WHAT IS REQUIRED :: Only these lines of the data below are wanted: the one with "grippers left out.", the one with "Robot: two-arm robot", and any lines between them, each repeated exactly.

DATA EXCERPT ::
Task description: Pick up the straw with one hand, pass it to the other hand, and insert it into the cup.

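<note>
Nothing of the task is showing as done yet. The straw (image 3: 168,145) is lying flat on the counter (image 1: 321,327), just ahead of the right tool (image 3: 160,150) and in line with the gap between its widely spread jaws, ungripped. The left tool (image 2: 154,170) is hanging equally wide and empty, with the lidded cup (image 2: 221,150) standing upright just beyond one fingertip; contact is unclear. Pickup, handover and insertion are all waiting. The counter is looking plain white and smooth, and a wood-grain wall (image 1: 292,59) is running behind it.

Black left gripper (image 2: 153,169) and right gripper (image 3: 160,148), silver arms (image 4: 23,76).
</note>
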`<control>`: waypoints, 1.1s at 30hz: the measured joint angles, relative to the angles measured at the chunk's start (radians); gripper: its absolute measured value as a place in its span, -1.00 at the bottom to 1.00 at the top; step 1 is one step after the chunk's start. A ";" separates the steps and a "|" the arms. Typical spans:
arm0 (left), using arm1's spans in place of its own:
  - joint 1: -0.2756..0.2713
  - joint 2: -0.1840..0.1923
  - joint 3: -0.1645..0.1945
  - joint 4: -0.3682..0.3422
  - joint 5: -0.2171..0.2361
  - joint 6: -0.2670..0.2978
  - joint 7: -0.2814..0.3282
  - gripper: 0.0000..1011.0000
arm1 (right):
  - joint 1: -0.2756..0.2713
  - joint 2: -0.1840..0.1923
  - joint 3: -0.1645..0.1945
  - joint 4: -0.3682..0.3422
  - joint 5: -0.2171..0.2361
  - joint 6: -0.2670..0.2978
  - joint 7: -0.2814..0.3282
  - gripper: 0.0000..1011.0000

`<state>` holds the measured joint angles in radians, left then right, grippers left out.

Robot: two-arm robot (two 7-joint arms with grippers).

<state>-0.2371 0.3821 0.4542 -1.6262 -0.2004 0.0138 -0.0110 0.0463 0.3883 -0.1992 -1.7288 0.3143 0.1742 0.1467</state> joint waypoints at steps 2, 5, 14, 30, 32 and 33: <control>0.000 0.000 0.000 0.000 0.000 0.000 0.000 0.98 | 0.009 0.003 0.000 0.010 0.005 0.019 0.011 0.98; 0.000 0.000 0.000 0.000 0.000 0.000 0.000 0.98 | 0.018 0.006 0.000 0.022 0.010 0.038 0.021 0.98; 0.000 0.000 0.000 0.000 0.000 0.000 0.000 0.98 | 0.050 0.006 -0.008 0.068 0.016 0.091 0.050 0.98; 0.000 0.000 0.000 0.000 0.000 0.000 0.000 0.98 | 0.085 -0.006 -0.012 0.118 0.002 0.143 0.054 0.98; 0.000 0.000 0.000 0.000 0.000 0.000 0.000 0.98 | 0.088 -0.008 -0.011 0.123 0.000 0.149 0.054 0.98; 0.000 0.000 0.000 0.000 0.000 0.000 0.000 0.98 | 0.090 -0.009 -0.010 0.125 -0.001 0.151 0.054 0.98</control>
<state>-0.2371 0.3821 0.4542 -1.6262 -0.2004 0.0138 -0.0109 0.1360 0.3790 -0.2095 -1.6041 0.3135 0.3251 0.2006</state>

THE ANSWER ::
`<state>` holds the measured joint angles in radians, left then right, grippers left out.

Robot: two-arm robot (two 7-joint arms with grippers).

Nothing further is required by the exercise.